Por Elías de la Cera
Divicón, Rey de los celtas y líder de los tigurinos, discute con Cayo Julio César, hombre de muchos y extraordinarios talentos, porque el futuro geopolítico de las Galias está en juego. Arguye Divicón, rodeado de serviles embajadores helvecios, que si el pueblo romano hacía la paz con los helvecios, estaban ellos dispuestos a ir y morar donde César mandase y tuviera por conveniente. Mas si persistía en hacerles la guerra, se acordase de la derrota del ejército romano en la Galia Narbonense y del inestimable valor de los helvecios.
César, sediento de vengar las injurias cometidas hacia su república, le dice que era demasiada insolencia el proceder de esa manera. Sólo hay un motivo por el cual los atentados de los helvecios no han recibido castigo alguno. César lo dice desbordando elocuencia: “Suelen los dioses inmortales, cuando quieren descargar su ira sobre los hombres en venganza de sus maldades, concederles tal vez la mayor prosperidad con impunidad más prolongada, para que después les cause mayor tormento el trastorno de su fortuna”.

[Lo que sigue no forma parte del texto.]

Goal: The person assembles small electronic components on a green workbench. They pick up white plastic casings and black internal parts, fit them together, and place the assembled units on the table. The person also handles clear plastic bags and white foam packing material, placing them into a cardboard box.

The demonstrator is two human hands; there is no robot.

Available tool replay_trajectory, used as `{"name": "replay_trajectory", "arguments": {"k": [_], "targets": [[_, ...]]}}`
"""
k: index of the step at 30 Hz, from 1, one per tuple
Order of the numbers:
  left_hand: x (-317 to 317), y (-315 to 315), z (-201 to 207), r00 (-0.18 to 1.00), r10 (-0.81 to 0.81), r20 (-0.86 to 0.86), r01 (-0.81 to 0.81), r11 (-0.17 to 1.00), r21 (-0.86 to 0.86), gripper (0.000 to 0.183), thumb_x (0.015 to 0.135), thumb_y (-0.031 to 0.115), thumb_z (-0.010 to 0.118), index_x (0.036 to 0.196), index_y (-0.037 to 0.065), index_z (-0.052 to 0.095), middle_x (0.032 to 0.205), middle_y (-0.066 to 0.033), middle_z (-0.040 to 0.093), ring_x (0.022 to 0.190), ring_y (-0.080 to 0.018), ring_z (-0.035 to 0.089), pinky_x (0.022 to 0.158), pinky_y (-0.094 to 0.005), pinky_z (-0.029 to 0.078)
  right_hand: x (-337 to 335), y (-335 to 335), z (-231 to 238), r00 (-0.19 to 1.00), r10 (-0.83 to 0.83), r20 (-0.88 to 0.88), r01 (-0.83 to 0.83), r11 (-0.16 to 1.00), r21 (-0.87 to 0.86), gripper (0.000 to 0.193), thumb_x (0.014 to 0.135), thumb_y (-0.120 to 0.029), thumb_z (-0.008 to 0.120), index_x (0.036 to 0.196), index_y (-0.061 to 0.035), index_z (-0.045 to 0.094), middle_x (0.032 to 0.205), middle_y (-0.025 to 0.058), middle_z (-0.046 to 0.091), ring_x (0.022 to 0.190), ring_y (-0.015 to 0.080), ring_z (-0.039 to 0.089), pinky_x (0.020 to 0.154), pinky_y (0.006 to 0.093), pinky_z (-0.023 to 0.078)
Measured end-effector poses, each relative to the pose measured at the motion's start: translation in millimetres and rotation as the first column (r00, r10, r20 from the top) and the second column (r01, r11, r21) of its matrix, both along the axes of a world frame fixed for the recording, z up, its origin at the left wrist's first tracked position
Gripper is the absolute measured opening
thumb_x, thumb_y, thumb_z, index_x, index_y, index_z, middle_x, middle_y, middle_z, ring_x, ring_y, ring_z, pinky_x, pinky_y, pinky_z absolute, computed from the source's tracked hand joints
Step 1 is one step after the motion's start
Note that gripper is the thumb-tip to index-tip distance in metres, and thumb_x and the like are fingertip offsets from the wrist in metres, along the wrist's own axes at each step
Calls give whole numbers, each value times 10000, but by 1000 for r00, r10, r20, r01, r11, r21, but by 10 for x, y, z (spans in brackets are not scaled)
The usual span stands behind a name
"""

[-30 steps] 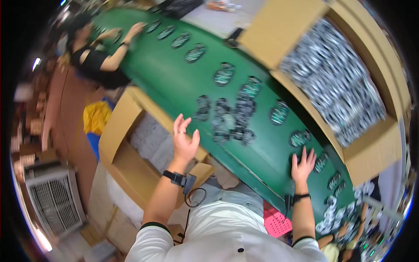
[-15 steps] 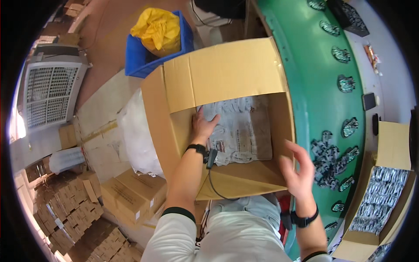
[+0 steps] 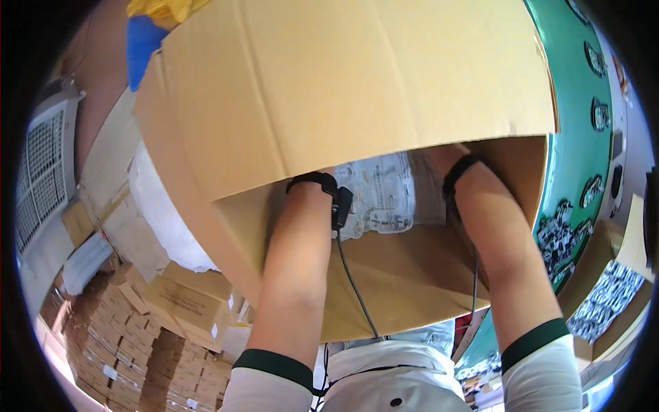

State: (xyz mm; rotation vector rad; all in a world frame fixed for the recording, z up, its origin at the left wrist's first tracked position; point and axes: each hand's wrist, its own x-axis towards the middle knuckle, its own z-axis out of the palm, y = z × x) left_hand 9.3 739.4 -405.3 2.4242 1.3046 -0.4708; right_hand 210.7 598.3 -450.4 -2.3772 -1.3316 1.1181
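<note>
the box (image 3: 405, 278) holds pale packs (image 3: 376, 196) lying inside. the left hand (image 3: 327, 170) and right hand (image 3: 446, 158) reach deep into it, forearms apart. its flap (image 3: 371, 75) hides the fingers; whether they are spread or gripping, i cannot tell. at far right, a smaller-looking carton (image 3: 633, 230) holds silvery packets (image 3: 605, 302).

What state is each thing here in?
Big box: open
Plastic bags: lying inside the big box
Left forearm: partly in big box, fingers hidden
Right forearm: partly in big box, fingers unclear
Box at right: open, shiny packs inside
Boxes at lower left: stacked
Grille unit: upright, unclear whether running
</note>
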Motion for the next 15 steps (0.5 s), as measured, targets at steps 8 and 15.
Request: {"name": "replay_trajectory", "arguments": {"k": [8, 15], "targets": [[69, 113, -72, 997, -52, 61, 52, 999, 11, 734, 731, 479, 753, 1377, 180, 574, 1432, -131, 543, 1332, -342, 489, 1121, -452, 386, 57, -147, -572, 824, -214, -525, 383, 893, 237, 1009, 688, -191, 808, 1548, -76, 293, 1598, 134, 295, 1509, 372, 161, 1250, 416, 173], [-197, -120, -98, 959, -243, -146, 258, 962, 90, 891, 708, 463, 781, 1489, 215, 430, 1541, -119, 416, 1421, -398, 353, 1132, -557, 344, -180, -339, -185, 980, -89, -177, 122, 975, 188, 1068, 629, -124, 822, 1550, -107, 281, 1590, 125, 306, 1497, 418, 161, 1222, 434, 235]]}}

Pareciera que el destino se empeña en generar semejanzas, similitudes, simetrías. En un colegio de Buenos Aires, una maestra hace una pregunta y el ambiente se pone pesado porque nadie contesta. Hay un niño que, misteriosamente, sabe la respuesta. La maestra nombra uno por uno a los compañeros y el niño espera sobrador, sin levantar la mano.
La señorita se acerca al grupo de las niñas y pronuncia el nombre amado, el nombre que lo delata. Ella, la niña de su insomnio, tampoco sabe la respuesta. Luego de regañarla duramente, la señorita mira al niño tahur y le exige la respuesta. Él sabe que no puede responder. No puede anotarse un punto a costa de humillar a la morocha que lo enloquece. Es entonces que decide no saber, declarar su amor fingiendo ignorancia. Si nadie sabe, estará bien no saber.
De pronto, como una blasfemia, se escuche la voz de alguien que grita la respuesta exacta. La maestra se deshace de elogios para con el perverso. ¿Cómo puede ser condecorado tamaño acto de egoísmo? ¿Por qué nadie castiga a los que buscan prosperar en detrimento de sus compañeros?. El niño taura mira como se regocija el alcahuete mientras piensa y guarda una frase in pectore: “Mañana te quiero ver”.
La historia no se detiene; simplemente fluye. No hay hazañas, hechos estéticos, ni gestos elegantes que no tengan rumbo hacia el olvido. Ni la bonhomía, ni la generosidad fueron premiadas. Y nadie supo que un niño atorrante y enamorado, ha mejorado la frase de un César.